**Directions for this task**
Tally up the lines below that contain the word "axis" and give the total alone.

**Given material**
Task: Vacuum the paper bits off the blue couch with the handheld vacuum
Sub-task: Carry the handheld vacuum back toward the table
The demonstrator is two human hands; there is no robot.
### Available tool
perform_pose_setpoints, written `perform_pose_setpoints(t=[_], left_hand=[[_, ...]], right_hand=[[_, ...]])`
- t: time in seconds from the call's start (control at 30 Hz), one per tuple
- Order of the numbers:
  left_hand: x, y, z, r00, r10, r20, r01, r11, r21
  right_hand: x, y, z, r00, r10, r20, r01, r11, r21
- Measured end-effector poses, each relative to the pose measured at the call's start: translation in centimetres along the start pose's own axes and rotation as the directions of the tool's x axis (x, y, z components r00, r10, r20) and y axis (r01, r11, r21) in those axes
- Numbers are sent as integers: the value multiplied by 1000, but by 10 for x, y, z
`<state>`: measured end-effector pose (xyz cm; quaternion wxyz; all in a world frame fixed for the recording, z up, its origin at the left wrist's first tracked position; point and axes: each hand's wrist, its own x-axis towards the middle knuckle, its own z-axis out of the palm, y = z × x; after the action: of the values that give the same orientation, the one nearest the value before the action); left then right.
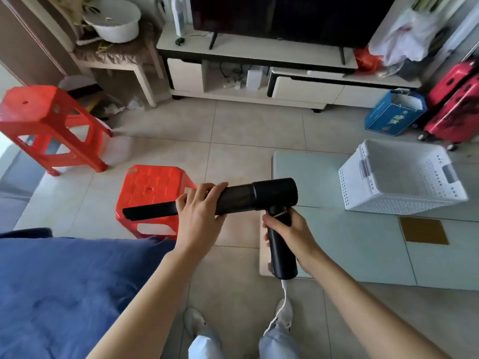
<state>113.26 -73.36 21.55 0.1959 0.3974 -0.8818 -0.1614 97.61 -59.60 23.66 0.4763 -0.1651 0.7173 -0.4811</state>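
- A black handheld vacuum point(261, 196) is held in the air in front of the person, above the tiled floor point(233, 130), with its body lying roughly level.
- The vacuum's flat black nozzle point(149, 213) is pointed to the left, and its tip is seen in front of a low red stool point(153, 189).
- The left hand point(201, 215) is wrapped around the front of the vacuum's body, where the nozzle joins it, with the fingers curled over the top.
- The right hand point(286, 229) is closed around the vacuum's handle point(281, 251), which hangs downward; a white cord point(284, 294) is seen trailing from the handle's lower end.
- The blue couch point(64, 288) fills the lower left corner, below and to the left of the vacuum and apart from it. No paper bits can be made out on its fabric.
- A pale glass-topped desk point(363, 242) lies to the right, and a white perforated basket point(401, 174) stands on its far part.
- A brown square point(423, 230) is seen on the desk, near the basket.
- A taller red stool point(49, 125) stands at the left, further back.
- A white TV stand point(259, 71) with a dark television point(293, 16) runs along the far wall.
- A blue box point(394, 114) and red suitcases point(456, 104) are set at the right of the TV stand.
- The person's legs and light shoes point(195, 321) are visible at the bottom.
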Motion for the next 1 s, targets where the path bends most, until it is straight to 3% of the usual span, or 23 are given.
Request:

**Response box**
2